▶ **What to work on**: Of the lines listed below, return exactly those that run from the line containing "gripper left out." through the line containing "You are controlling", both included.

Start of Stored data

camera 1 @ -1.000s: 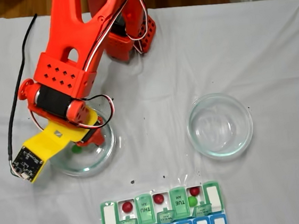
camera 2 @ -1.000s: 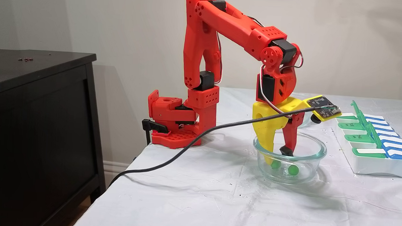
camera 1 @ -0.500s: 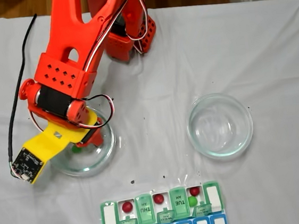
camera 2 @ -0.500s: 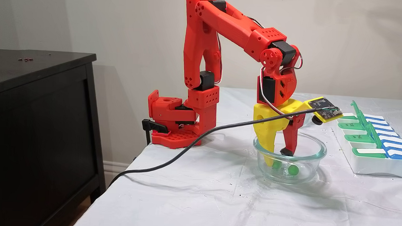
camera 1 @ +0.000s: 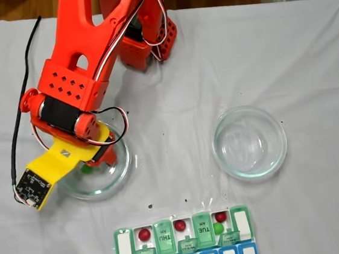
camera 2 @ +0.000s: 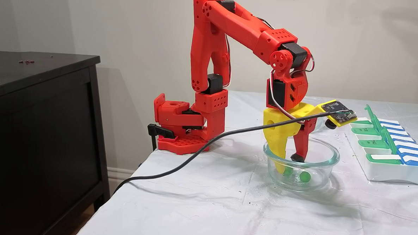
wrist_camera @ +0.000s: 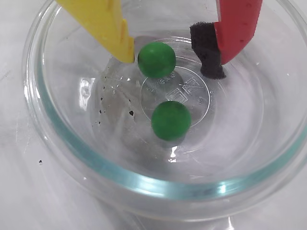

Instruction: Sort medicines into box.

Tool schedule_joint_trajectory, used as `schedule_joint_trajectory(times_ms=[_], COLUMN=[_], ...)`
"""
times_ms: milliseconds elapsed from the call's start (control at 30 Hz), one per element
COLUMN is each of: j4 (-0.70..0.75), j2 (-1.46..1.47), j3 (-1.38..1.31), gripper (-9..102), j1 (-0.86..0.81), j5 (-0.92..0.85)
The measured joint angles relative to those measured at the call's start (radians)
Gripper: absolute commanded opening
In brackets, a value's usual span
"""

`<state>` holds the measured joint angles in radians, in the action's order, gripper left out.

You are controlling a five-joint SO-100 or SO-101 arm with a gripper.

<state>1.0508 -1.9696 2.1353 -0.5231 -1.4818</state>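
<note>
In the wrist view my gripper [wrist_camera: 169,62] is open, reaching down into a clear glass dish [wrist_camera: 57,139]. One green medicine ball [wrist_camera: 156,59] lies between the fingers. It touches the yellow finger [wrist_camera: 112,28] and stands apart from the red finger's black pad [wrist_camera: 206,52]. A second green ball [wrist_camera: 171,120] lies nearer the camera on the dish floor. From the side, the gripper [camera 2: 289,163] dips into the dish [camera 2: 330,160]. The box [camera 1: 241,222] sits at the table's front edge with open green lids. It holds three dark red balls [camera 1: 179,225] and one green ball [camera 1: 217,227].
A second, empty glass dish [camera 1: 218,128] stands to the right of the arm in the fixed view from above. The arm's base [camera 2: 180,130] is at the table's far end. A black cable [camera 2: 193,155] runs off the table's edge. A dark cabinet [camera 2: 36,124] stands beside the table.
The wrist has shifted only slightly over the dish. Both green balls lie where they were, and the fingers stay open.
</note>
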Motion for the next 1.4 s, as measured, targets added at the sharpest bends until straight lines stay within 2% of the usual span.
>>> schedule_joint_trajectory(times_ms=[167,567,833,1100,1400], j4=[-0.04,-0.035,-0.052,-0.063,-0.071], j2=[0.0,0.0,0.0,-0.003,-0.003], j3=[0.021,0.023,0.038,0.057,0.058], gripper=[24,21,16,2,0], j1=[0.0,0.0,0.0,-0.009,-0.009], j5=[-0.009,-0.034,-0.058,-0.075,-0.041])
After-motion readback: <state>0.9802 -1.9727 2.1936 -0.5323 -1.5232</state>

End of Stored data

▶ **Answer to the exercise**:
`<state>` holds the measured joint angles in radians, in the action's order, gripper left out.

You are controlling a five-joint SO-100 or SO-101 arm with a gripper.

No more output is expected here.